**Your assignment:** If a line of the records holds the word "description", copy it out.

===

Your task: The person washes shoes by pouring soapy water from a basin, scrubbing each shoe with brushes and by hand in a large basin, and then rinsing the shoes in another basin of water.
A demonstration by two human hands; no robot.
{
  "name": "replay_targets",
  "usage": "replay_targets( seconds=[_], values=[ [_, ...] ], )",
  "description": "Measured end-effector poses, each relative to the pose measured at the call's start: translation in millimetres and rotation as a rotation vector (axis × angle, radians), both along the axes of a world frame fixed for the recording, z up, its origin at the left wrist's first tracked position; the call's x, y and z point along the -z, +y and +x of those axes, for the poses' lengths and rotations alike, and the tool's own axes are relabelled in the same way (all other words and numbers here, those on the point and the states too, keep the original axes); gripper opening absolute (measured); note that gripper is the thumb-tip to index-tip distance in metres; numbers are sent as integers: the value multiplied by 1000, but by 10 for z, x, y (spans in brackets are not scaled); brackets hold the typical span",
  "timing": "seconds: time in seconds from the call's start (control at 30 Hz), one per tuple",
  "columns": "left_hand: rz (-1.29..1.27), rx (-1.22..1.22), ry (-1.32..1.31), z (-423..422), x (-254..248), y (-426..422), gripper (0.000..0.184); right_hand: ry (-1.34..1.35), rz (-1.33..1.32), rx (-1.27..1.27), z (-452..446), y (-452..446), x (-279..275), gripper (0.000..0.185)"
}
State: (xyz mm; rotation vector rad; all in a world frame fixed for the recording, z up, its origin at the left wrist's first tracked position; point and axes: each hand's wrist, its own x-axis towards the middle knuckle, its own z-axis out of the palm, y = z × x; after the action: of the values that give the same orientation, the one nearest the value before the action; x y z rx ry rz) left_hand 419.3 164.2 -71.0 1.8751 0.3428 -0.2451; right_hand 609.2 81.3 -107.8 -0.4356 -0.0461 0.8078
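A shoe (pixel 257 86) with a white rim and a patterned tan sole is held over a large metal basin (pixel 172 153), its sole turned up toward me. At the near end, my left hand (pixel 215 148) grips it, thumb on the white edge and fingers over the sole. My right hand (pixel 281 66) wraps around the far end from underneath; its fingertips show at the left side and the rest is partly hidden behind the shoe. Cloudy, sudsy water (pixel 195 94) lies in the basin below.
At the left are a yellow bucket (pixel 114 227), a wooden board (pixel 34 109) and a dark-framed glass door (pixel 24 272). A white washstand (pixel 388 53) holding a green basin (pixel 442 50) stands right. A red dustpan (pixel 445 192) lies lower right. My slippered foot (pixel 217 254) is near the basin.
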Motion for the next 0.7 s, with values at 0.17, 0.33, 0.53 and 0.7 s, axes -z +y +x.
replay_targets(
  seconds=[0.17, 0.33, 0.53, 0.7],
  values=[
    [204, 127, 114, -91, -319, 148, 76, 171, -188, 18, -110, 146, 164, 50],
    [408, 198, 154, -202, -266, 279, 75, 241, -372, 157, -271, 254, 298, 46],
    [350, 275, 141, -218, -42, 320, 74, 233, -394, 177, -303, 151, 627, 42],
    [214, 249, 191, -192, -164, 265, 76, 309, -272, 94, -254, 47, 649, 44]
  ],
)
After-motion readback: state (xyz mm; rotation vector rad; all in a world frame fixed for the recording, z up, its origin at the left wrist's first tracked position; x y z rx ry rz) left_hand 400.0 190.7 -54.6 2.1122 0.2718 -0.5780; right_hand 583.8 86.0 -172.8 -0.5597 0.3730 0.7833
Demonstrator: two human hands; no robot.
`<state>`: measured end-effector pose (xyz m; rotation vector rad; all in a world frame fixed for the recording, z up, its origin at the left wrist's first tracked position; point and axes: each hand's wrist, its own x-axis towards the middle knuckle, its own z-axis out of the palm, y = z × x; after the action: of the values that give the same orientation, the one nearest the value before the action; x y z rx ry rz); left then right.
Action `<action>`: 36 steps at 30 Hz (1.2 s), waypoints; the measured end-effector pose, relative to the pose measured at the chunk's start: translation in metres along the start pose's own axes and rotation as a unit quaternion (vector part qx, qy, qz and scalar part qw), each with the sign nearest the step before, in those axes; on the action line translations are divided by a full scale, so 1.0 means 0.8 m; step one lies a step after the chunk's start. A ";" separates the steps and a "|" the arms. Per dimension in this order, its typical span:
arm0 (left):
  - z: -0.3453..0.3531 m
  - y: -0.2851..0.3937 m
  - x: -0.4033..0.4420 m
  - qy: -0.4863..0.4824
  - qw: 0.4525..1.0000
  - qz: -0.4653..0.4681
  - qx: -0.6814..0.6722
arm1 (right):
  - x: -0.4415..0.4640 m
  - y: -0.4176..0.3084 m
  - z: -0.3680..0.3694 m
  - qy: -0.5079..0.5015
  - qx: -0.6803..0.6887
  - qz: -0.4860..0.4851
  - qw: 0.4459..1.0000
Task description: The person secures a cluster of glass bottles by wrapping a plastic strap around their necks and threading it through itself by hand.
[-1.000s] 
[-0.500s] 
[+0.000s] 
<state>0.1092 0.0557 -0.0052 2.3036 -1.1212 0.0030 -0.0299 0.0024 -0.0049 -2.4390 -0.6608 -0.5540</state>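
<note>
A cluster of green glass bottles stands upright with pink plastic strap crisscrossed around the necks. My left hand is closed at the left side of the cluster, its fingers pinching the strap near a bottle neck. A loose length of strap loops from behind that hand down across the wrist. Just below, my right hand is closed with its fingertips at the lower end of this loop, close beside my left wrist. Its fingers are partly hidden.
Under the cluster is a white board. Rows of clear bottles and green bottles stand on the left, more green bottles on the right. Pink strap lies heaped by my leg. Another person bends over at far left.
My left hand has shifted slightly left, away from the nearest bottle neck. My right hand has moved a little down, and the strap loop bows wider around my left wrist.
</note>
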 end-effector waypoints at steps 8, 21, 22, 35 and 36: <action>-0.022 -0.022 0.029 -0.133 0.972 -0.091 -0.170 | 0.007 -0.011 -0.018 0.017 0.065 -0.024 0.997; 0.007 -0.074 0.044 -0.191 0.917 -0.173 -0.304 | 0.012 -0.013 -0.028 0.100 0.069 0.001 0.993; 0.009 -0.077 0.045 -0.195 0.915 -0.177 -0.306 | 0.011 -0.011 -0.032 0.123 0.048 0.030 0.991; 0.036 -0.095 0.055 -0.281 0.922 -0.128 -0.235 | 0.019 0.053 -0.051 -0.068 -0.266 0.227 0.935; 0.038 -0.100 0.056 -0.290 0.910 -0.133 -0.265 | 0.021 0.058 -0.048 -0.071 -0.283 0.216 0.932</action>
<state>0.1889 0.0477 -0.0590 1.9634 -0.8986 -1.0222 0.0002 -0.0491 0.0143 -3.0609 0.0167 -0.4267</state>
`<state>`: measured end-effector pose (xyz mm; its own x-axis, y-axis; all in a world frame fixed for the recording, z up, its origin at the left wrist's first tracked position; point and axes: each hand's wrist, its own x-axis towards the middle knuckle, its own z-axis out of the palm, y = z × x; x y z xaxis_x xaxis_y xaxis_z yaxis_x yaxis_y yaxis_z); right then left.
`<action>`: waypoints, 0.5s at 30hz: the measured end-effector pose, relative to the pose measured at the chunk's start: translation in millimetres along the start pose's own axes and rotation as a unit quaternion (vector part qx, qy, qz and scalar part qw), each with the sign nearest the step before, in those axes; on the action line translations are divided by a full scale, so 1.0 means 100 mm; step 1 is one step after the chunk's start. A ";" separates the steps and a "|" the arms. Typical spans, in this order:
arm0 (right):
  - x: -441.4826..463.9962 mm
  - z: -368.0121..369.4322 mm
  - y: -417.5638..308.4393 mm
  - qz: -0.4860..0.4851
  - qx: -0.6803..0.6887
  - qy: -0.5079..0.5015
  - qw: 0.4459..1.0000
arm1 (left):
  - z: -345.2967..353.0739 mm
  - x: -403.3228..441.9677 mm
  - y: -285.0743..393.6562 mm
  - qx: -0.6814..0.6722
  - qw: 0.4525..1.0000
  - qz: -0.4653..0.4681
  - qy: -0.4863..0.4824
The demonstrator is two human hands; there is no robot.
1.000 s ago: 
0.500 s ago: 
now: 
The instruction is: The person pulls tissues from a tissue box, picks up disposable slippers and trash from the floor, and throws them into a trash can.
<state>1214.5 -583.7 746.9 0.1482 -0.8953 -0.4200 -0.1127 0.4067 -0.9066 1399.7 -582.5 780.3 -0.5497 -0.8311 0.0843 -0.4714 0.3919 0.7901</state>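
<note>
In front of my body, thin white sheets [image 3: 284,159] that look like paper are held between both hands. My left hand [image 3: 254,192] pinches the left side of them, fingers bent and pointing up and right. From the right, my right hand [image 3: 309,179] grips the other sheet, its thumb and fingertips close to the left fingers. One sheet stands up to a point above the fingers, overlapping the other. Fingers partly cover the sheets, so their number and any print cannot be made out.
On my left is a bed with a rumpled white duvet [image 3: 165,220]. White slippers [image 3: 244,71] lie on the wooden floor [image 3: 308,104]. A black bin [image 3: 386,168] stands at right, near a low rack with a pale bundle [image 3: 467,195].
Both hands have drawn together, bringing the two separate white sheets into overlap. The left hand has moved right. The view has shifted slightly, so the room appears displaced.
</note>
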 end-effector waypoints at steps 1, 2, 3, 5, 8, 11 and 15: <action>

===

**Response to this task:**
  "description": "Measured end-effector poses, each relative to the pose measured at the call's start: translation in millimetres and rotation as a rotation vector (axis × angle, radians), both along the axes of a world frame fixed for the recording, z up, its origin at the left wrist's first tracked position; the call's x, y and z point along the -z, +y and +x of those axes, for the poses' lengths and rotations alike, and the tool's own axes are relabelled in the same way (all other words and numbers here, those on the point and the states too, keep the original axes); gripper opening absolute (measured); note that gripper is the thumb-tip to index-tip distance in metres; numbers are sent as integers: the value multiplied by 1000, but by 10 for z, x, y (spans in brackets are not scaled); brackets hold the typical span",
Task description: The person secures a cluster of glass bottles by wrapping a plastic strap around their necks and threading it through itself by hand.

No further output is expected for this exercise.